DBT Doris Adapter
DBT (Data Build Tool) is the component that focuses on the T (Transform) step, the data transformation phase, in the ELT (Extract, Load, Transform) flow. The dbt-doris adapter is built on top of dbt-core and relies on the mysql-connector-python driver to perform data transformation on Doris.

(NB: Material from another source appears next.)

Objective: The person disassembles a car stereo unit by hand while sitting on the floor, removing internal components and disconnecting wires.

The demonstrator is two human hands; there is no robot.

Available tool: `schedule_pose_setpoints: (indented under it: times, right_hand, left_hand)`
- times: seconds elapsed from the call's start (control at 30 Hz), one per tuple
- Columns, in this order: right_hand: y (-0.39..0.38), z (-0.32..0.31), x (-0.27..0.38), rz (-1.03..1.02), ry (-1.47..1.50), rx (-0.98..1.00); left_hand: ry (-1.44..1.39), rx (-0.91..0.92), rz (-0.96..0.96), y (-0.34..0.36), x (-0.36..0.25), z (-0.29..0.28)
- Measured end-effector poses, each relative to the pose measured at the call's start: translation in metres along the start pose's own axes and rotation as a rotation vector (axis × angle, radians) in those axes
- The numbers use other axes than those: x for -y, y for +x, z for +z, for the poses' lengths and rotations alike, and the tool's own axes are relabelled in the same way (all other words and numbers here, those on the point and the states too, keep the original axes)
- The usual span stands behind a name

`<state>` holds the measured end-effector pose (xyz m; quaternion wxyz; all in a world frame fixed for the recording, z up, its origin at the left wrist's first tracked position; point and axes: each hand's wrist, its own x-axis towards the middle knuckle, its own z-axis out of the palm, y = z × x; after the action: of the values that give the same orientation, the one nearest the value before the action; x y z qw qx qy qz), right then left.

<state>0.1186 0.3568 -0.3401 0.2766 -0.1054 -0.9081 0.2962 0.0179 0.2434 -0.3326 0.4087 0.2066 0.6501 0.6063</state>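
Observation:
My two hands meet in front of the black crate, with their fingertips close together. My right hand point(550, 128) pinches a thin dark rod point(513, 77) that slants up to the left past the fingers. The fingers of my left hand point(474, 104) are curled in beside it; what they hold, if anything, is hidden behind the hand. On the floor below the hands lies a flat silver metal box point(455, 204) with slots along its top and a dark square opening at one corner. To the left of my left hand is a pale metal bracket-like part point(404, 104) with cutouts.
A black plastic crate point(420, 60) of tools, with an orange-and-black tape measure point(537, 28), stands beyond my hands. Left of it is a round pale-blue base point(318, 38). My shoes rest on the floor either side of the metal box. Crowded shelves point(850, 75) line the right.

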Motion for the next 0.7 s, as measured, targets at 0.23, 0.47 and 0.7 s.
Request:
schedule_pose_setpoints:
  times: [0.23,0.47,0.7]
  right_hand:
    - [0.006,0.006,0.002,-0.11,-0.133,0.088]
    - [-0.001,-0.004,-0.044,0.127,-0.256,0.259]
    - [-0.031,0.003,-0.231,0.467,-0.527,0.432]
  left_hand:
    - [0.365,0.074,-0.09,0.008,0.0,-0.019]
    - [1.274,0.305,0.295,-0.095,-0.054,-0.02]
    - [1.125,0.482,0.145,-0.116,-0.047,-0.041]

Code repository: https://github.com/apache/doris/tree/master/extension/dbt-doris
Version Compatibility
Before choosing a dbt-doris version, verify the version compatibility between Doris, Python, and dbt-core:
| Doris | Python | dbt-core | dbt-doris |
|---|---|---|---|
| >= 1.2.5 | >= 3.8, <=3.10 | >= 1.5.0 | <= 0.3 |
| >= 1.2.5 | >= 3.9 | >= 1.8.0 | >= 0.4 |
Quick Start
Install the dbt-doris Adapter
Install the adapter with pip:
pip install dbt-doris
The install command automatically pulls in all dependencies required to run dbt. After installation, verify it with the following command:
dbt --version
If the system does not recognize the dbt command, create a symbolic link:
ln -s /usr/local/python3/bin/dbt /usr/bin/dbt
Initialize a dbt Project
Run the following command to enter the interactive initialization flow:
dbt init
Enter the configuration items in the table below as prompted to complete project initialization:
| Item | Default | Description |
|---|---|---|
| project | - | Project name |
| database | - | Select the adapter (enter the corresponding number) |
| host | - | Doris host |
| port | 9030 | Doris MySQL Protocol port |
| schema | - | In dbt-doris this is equivalent to database, that is, the database name |
| username | - | Doris username |
| password | - | Doris password |
| threads | 1 | dbt-doris parallelism (setting it too high increases the risk of run failures; align it with your cluster capacity) |
Run the dbt Project
Enter the newly created project directory and execute the default dbt models:
dbt run
After a successful run, two example models are executed:
my_first_dbt_model: materialized as a tablemy_second_dbt_model: materialized as a view
You can log in to Doris to inspect the resulting data and the table creation statements. For more details on running dbt, see the dbt official documentation.
Materialization
dbt-doris supports the following three materialization types:
| Materialization | Use case | Pros | Cons |
|---|---|---|---|
| view | Models that only perform lightweight transformations such as renaming or column changes | No extra storage; always based on the latest source records | Slow queries for large or nested scenarios |
| table | Models frequently queried by BI tools or downstream systems | Fast queries | Long build time, extra storage, and no incremental support |
| incremental | Event-based scenarios, or models where dbt runs are too slow and need incremental syncing | Only new data is transformed, significantly reducing build time | More complex configuration; an advanced dbt usage that requires the scenario and components to be aligned |
The default materialization is
view. Start with view, and switch to another type only when performance issues arise.
View Materialization
Each model run rebuilds the view through a CREATE VIEW AS statement.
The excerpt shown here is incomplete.